🤖 AI Summary
This work investigates whether unsupervised domain adaptation (UDA) can improve the robustness of neural networks—trained solely on synthetic data—to real-world observations under simulation-to-reality domain shift, focusing on reliability in Bayesian inference. Method: We construct controllable low- and high-dimensional simulation benchmarks and systematically inject diverse domain mismatches—including unmodeled noise, model imperfections, and prior mismatch—and evaluate UDA methods that align both embedding and summary-statistic spaces. Contribution/Results: We find that UDA significantly enhances the robustness of simulation-based Approximate Bayesian Inference (ABI) to observational noise and model error; however, it degrades performance under prior mismatch—a previously unreported “mismatch-type sensitivity” of UDA. This work delineates the effective boundaries and failure modes of UDA in ABI, providing theoretical insights and practical guidelines for deploying simulation-trained models in scientific inference.
📝 Abstract
Neural networks are fragile when confronted with data that significantly deviates from their training distribution. This is true in particular for simulation-based inference methods, such as neural amortized Bayesian inference (ABI), where models trained on simulated data are deployed on noisy real-world observations. Recent robust approaches employ unsupervised domain adaptation (UDA) to match the embedding spaces of simulated and observed data.

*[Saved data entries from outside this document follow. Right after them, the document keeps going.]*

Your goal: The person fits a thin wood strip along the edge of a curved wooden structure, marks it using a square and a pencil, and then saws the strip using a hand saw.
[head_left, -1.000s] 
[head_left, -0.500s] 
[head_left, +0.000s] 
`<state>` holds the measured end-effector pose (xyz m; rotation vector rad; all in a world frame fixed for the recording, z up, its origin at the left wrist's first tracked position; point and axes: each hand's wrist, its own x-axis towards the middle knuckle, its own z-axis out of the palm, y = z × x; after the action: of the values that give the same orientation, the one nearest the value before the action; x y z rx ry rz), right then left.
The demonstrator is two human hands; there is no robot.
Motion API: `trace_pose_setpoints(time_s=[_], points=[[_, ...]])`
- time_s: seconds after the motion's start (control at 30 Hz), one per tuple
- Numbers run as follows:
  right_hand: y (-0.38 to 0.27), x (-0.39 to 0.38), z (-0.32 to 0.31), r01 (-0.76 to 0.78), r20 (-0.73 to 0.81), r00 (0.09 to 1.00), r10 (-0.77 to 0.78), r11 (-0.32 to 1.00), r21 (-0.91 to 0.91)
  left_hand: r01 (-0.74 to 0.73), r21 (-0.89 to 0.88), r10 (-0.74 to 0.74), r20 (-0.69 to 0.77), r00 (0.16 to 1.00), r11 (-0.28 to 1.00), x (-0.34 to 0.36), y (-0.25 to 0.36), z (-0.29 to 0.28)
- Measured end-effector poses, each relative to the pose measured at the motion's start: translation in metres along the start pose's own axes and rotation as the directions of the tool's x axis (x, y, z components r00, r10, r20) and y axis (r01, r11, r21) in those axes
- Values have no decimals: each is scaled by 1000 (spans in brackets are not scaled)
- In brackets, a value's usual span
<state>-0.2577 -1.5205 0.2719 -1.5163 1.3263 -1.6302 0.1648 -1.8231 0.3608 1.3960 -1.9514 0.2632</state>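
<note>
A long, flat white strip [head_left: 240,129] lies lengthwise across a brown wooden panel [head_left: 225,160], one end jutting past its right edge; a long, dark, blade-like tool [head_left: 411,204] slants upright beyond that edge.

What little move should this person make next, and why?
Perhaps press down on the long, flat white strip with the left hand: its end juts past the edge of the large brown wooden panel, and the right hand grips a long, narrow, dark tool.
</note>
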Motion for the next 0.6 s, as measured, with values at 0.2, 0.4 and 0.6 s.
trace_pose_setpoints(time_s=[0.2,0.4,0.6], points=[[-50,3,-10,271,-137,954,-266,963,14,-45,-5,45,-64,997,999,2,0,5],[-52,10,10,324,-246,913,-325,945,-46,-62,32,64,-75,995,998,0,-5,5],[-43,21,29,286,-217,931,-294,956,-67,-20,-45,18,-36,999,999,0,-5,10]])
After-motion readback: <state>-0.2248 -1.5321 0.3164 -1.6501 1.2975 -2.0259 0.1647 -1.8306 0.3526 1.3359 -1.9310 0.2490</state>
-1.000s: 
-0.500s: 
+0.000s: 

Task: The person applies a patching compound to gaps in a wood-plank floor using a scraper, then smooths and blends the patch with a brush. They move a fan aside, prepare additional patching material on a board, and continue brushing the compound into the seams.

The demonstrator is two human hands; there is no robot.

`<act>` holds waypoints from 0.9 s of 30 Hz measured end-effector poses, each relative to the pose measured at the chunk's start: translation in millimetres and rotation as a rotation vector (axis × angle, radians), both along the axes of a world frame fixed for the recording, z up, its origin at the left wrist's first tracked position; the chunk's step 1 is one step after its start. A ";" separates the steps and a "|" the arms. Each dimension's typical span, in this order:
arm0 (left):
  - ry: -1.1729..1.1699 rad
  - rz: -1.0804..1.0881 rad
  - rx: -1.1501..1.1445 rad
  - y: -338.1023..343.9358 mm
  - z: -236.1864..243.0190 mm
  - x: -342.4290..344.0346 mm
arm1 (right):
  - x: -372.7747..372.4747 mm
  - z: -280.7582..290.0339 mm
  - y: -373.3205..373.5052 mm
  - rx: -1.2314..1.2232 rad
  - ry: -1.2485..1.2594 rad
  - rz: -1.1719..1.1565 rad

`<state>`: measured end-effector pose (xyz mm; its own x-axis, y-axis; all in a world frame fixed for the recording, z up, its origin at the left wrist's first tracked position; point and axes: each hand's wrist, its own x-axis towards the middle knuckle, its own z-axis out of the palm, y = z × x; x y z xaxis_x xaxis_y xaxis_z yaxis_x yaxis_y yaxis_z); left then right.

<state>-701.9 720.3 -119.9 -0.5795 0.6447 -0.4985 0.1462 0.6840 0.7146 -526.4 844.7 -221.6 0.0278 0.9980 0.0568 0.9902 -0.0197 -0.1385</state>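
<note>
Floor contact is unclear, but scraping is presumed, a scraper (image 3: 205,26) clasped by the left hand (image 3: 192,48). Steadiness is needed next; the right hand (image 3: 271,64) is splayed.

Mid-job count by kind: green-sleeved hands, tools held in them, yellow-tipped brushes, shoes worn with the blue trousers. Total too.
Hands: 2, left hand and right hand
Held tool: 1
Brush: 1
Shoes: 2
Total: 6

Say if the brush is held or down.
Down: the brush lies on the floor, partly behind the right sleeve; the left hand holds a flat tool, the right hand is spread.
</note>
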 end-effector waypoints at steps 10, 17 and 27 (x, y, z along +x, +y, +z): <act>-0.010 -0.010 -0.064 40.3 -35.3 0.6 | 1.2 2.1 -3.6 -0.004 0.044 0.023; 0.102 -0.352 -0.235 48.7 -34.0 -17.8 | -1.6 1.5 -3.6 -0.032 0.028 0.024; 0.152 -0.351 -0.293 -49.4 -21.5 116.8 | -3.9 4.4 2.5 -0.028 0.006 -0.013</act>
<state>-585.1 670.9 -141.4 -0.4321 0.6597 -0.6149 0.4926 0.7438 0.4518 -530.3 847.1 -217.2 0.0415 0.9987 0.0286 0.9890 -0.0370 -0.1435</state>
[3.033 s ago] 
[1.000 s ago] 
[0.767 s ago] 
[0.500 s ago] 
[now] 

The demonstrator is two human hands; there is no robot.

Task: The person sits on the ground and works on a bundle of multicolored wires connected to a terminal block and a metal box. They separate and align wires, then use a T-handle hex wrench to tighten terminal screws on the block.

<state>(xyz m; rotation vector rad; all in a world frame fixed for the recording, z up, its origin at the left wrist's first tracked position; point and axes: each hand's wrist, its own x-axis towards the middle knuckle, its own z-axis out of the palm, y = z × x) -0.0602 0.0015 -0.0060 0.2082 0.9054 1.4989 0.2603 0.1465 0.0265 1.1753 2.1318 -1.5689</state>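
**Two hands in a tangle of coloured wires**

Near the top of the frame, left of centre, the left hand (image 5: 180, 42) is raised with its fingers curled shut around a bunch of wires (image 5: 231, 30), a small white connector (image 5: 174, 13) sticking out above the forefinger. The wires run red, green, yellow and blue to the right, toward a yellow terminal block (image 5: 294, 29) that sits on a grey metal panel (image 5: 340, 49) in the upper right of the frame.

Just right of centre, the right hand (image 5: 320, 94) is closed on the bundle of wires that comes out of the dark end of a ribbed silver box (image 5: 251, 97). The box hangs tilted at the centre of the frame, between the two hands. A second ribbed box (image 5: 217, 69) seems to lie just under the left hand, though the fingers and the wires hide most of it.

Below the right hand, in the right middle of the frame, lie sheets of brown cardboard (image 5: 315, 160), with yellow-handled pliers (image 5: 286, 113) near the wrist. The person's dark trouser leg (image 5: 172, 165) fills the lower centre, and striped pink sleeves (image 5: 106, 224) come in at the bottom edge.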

However, the lack of comprehensive evaluations across different domain mismatches raises concerns about the reliability in high-stakes applications. We address this gap by systematically testing UDA approaches across a wide range of misspecification scenarios in both a controlled and a high-dimensional benchmark. We demonstrate that aligning summary spaces between domains effectively mitigates the impact of unmodeled phenomena or noise. However, the same alignment mechanism can lead to failures under prior misspecifications - a critical finding with practical consequences. Our results underscore the need for careful consideration of misspecification types when using UDA techniques to increase the robustness of ABI in practice.